Help needed. My 30 yr old desert tortoise came inside today and got a drink of water. While drinking, he had a bowel movement and the resulting mess was white with the consistency of cottage cheese. His bowels movements normally look like tight pellets of grass, so this really worries me. Has anyone experience anything like this in the past?


----------



## dmmj (May 9, 2010)

that is not as bowel movement it is urates. It is how a tortoise elimantes it's urine.


----------



## Tom (May 9, 2010)

Welcome to the forum. Sounds normal to me. The white stuff is urates. Basically its concentrated urine.

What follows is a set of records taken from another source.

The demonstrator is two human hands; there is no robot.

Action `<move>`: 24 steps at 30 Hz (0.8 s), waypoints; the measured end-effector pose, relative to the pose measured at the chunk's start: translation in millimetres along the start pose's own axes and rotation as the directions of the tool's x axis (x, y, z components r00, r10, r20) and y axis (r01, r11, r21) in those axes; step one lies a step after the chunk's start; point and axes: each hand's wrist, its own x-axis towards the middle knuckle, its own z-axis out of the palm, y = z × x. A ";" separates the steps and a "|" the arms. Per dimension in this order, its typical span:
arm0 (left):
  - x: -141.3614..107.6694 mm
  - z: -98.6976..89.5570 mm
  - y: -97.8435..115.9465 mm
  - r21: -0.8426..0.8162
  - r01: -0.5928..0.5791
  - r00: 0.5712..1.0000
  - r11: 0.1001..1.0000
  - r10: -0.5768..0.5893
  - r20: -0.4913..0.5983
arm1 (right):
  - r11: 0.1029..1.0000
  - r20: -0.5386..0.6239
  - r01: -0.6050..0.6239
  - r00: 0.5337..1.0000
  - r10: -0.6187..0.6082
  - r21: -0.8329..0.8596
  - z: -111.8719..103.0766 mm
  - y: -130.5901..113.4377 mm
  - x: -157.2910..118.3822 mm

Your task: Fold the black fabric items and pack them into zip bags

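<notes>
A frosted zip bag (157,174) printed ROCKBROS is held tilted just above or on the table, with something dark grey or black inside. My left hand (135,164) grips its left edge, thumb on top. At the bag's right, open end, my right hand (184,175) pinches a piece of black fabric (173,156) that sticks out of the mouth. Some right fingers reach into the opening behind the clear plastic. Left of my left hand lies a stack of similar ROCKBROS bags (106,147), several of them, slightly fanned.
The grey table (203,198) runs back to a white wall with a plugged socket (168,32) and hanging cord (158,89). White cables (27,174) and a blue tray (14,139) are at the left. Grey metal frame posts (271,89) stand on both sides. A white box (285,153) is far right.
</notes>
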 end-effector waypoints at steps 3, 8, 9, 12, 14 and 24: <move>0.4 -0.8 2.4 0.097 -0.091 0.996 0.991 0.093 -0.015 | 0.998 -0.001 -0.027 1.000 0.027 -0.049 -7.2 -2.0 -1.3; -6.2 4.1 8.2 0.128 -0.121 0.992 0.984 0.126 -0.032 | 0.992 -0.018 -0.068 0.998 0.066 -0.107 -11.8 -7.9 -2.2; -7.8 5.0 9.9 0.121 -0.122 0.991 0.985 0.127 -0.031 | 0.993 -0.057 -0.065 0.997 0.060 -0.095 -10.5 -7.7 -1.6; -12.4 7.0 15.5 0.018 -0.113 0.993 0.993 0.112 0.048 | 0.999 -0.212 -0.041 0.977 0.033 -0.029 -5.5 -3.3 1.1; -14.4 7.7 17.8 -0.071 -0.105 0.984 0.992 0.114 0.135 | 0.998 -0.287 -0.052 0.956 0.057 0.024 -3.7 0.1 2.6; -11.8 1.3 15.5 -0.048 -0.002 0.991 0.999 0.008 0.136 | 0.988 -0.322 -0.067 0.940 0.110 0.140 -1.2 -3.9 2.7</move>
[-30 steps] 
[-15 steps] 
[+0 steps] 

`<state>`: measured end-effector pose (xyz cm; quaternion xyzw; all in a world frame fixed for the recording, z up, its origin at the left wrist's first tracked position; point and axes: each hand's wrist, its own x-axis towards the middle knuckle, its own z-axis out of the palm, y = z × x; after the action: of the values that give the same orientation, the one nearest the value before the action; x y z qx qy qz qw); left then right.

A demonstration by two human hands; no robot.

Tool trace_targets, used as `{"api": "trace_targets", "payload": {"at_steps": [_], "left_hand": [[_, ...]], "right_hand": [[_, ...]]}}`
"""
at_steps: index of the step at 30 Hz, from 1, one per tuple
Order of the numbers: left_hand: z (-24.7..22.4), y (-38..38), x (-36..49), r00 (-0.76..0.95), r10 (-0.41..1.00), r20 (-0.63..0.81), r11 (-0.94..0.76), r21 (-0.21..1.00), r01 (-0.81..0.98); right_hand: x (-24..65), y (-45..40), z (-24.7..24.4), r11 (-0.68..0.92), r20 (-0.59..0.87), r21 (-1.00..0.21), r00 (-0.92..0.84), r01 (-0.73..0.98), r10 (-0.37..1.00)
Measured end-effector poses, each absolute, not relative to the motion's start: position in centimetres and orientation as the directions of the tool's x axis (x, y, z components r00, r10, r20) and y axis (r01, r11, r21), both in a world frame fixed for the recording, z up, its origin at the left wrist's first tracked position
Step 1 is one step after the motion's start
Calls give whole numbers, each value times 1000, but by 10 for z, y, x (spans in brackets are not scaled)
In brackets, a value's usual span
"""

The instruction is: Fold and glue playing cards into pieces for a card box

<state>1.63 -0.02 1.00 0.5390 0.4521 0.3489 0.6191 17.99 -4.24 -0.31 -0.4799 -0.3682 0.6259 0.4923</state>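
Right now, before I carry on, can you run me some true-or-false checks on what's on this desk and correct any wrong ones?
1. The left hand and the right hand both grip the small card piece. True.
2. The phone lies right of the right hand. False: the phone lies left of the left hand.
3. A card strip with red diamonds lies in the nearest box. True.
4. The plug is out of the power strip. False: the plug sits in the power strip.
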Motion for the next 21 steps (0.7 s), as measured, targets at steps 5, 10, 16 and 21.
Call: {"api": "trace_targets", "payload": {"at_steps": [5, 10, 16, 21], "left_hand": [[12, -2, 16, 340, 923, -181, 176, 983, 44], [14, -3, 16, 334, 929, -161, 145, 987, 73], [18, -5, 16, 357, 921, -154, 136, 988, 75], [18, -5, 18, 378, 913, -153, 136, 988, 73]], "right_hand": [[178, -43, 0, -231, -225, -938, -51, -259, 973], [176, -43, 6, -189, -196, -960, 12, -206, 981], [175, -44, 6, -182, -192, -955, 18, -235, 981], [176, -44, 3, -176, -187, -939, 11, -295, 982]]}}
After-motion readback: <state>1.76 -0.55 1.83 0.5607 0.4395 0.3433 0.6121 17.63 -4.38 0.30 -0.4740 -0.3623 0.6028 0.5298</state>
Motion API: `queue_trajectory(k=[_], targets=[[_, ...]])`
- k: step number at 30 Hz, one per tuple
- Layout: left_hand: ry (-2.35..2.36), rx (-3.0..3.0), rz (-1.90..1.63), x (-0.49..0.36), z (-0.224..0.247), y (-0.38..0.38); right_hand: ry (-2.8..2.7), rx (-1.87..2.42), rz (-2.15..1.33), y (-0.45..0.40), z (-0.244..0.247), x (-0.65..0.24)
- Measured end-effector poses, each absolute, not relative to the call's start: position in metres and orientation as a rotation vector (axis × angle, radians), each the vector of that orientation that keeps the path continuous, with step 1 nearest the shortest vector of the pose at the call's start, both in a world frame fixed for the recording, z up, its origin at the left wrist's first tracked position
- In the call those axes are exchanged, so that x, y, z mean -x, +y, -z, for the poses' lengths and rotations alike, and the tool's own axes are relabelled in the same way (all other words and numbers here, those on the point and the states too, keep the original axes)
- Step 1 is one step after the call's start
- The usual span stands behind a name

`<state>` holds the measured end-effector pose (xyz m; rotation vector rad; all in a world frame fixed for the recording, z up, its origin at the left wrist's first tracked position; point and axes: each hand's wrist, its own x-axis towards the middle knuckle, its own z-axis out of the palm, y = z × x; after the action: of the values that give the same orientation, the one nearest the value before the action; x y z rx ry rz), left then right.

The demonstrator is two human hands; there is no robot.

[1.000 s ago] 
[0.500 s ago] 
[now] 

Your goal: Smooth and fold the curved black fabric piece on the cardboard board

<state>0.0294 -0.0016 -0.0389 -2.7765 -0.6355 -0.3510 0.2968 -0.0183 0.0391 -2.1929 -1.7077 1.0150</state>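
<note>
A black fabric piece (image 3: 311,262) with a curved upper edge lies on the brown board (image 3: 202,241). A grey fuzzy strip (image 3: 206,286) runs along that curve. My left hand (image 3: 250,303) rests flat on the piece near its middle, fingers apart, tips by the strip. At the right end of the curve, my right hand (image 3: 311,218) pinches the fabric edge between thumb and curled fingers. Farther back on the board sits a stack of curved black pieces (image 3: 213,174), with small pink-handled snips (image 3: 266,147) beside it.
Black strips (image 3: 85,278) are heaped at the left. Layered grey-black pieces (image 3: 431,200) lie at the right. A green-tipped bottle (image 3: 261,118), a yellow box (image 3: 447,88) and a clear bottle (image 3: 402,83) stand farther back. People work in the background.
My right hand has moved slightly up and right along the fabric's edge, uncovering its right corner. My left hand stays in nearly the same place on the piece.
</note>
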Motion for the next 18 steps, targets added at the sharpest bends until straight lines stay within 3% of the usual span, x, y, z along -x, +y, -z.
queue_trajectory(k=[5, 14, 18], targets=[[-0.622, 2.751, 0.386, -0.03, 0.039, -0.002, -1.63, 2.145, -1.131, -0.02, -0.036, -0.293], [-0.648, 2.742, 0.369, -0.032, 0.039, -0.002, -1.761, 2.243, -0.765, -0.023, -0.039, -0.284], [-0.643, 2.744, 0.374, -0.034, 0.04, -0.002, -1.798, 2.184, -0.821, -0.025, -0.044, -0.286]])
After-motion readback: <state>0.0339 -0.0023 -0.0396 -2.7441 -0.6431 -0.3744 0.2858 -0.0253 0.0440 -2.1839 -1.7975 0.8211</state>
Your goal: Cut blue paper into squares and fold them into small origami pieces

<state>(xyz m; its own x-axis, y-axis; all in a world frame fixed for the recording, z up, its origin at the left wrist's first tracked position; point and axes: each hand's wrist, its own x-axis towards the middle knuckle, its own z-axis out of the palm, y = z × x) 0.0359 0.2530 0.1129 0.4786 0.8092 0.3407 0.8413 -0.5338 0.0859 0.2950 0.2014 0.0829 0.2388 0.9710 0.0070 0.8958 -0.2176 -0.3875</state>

Most reptiles, including CDTs concentrate their urine to conserve water. Often when the find a good water source and replenish with fresh, clean water, they release all the old stuff.


----------



## Tazman (May 9, 2010)

Tom said:


> Welcome to the forum. Sounds normal to me. The white stuff is urates. Basically its concentrated urine. Most reptiles, including CDTs concentrate their urine to conserve water. Often when the find a good water source and replenish with fresh, clean water, they release all the old stuff.



Well, 2 replies and both say the same thing, so I guess everything is fine. I have had this turtle over 10 years and I have never seen this before so we were very concerned.


----------



## egyptiandan (May 9, 2010)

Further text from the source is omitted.